For diversified portfolios, risk is often synonymous with volatility. The market as a whole is expected to rise in the long term, but stocks experience price swings in the short term. Stocks with high growth potential tend to have high valuations and experience greater volatility. This creates a positive relationship between risk and reward. Investors must measure and manage volatility, and any returns must be understood in the context of risk. A portfolio of growth stocks could surpass dividend stocks during a bull market, but it carries the potential for bigger losses – that’s exactly what we’ve seen over the past few years.

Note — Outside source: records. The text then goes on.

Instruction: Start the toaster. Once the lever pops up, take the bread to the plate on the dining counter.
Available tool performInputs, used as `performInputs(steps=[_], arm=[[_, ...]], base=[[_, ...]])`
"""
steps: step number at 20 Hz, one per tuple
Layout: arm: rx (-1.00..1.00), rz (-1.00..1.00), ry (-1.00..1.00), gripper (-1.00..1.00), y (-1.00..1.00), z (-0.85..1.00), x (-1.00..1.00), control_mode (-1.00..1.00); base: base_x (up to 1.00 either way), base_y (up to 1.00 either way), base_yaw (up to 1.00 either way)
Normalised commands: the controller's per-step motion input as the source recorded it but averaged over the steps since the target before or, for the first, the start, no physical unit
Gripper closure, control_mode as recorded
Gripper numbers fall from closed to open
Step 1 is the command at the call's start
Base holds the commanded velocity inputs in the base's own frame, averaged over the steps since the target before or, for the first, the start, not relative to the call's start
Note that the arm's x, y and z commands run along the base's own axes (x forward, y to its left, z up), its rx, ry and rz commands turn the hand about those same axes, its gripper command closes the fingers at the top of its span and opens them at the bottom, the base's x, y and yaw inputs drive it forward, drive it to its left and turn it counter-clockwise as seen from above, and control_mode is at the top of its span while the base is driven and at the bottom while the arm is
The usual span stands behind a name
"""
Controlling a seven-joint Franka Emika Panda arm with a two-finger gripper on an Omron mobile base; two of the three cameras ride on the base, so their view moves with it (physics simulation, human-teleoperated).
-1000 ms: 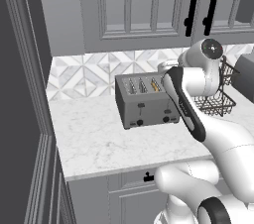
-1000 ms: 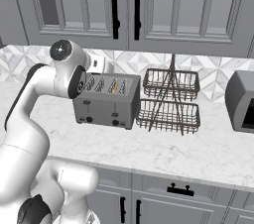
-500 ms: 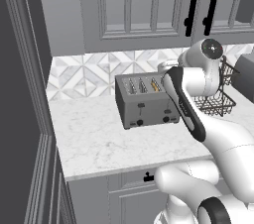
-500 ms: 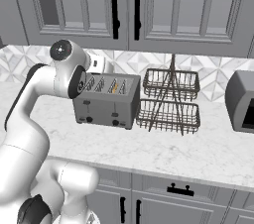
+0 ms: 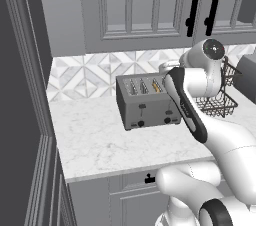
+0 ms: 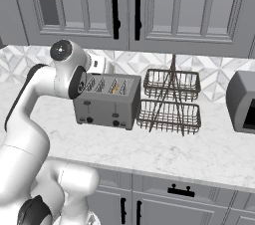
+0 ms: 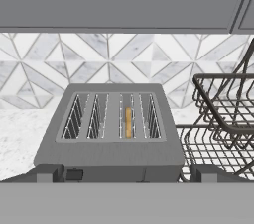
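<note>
Hand view looks down on the boxy grey brushed-metal toaster at 6 o'clock, with the thin golden-crusted bread slice sunk in its third slot from the left, so nothing of the task looks done: lever unpressed, bread not carried. The two-finger gripper hovers above with jaws wide, empty. A black wire basket stands just beside the toaster at 3 o'clock, crowding that side.
</note>
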Motion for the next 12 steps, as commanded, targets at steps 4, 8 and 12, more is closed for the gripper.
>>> performInputs(steps=[4,8,12], arm=[[0.00,0.00,0.00,-1.00,0.00,0.00,0.00,-1.00],[0.00,0.00,0.00,-1.00,0.00,0.00,0.00,-1.00],[0.00,0.00,0.00,-1.00,0.00,0.00,0.00,-1.00]], base=[[0.00,0.00,0.00],[0.00,0.00,0.00],[0.00,0.00,0.00]])
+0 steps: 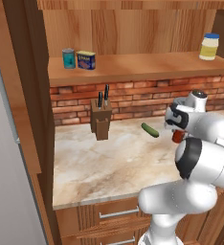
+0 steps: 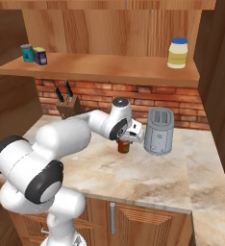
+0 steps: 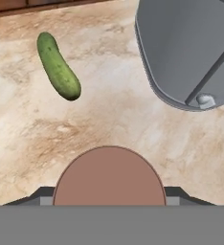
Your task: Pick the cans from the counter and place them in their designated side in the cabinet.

When constructing an investment portfolio, consider metrics such as beta to ensure your risk profile is appropriate. When evaluating performance, consider metrics as the Sharpe ratio. This approach makes it possible to isolate the impacts of good investment choices from market conditions.
Fit is key for investment planning
The dual focus on risk and return means that the best investment for one person may not be so good for another. This concept is often conveyed with the effective boundary map, which plots the relationship between volatility and returns. In theory, no point along the border is superior to another because they all represent optimal combinations of risk and return. A retiree cannot withstand the same volatility as a 30-something saving for retirement, and older investors generally have to sacrifice upside potential as a result. Different people should have different portfolio allocations, which naturally results in different performance.
Instead of just pursuing growth, it’s a good idea to focus on fit. Set your limits by quantifying risk tolerance, time horizon and investment goals. Then build a portfolio that can maximize returns within that framework. Make sure you are properly compensated for the risk you take with your capital.
Wall Street has invested massive sums in professionals and technology that can track and manage risk – it’s not wise to ignore this part of the equation, but too many investors are doing just that. Obviously, returns are an important consideration when evaluating the quality of an investment strategy. Still, you can dramatically improve your long-term results by taking inspiration from the pros.